▶ [What needs to be done] Locate each line below that includes "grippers" and reproduce it.

======== Data block

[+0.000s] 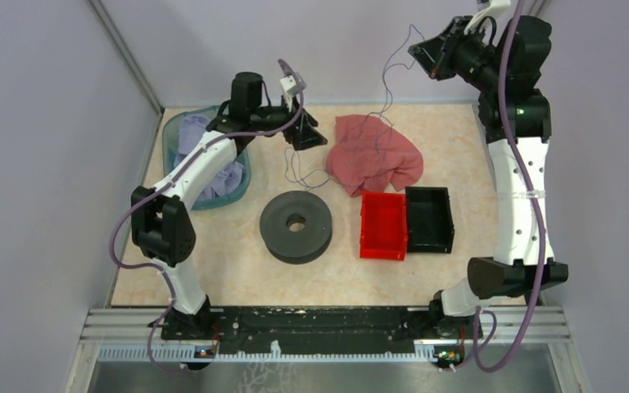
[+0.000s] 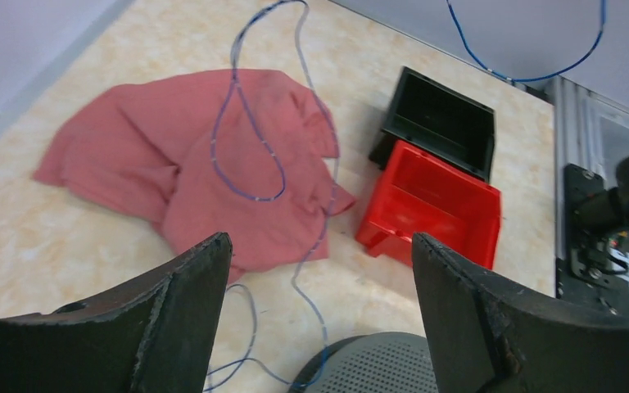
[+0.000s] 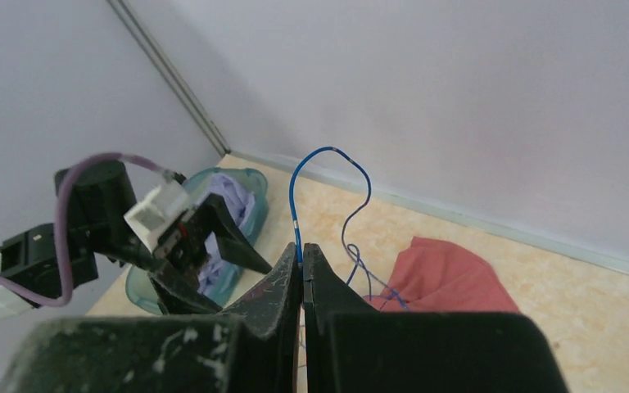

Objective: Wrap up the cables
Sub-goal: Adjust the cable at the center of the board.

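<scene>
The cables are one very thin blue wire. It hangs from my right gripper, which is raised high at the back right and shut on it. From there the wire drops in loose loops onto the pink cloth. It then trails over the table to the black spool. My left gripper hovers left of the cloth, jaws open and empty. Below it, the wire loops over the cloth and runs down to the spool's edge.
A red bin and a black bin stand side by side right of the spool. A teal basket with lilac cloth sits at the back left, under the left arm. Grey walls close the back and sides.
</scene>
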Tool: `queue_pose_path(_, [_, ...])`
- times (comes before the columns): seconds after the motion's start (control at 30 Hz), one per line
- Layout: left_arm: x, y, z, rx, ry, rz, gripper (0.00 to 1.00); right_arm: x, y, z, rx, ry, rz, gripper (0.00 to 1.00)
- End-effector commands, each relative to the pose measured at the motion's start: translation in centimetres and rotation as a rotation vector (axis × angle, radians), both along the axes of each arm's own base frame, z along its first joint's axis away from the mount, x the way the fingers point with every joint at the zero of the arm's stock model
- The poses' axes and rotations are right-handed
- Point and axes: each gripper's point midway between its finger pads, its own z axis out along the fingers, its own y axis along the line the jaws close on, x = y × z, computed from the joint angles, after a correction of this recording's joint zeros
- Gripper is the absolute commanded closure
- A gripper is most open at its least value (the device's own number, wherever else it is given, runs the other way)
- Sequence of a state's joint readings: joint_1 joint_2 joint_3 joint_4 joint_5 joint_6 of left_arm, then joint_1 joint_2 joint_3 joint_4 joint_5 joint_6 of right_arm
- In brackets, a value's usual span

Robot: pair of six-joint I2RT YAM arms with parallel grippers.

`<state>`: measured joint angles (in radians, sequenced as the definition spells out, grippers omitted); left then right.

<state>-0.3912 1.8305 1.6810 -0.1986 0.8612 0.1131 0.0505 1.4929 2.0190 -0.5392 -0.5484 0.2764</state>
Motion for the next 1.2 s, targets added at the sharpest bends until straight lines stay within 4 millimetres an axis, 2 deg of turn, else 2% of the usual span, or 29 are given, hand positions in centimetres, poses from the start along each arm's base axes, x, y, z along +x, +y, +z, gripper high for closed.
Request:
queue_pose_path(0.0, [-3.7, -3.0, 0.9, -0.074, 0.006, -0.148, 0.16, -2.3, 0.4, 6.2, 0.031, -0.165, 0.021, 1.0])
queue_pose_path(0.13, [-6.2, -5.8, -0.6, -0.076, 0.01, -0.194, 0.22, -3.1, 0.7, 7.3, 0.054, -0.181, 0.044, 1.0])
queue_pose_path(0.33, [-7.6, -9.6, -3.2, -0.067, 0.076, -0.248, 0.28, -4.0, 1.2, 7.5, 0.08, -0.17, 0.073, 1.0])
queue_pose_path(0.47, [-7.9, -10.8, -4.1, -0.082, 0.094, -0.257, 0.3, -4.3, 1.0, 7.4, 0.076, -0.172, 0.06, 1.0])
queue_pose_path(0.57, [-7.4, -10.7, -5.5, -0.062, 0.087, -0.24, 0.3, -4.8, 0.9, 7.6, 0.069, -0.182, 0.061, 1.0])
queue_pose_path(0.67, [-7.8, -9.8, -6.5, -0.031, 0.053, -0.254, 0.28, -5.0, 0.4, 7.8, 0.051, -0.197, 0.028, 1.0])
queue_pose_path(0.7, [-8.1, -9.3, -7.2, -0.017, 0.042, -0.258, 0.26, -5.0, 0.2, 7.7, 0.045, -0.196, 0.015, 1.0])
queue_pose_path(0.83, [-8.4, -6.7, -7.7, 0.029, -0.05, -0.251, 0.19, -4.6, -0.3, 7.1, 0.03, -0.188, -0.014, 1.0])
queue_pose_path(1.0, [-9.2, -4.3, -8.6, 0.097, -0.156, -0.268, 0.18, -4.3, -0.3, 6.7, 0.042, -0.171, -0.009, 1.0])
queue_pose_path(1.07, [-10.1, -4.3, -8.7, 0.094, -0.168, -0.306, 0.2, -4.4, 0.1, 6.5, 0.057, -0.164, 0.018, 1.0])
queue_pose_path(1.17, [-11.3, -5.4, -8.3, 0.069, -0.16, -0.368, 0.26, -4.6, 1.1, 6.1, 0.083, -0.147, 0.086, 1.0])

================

▶ [Exercise response]
Robot: pair of six-joint I2RT YAM arms with parallel grippers.
`<state>`: measured joint angles (in radians, sequenced as the definition spells out, grippers omitted); left then right.

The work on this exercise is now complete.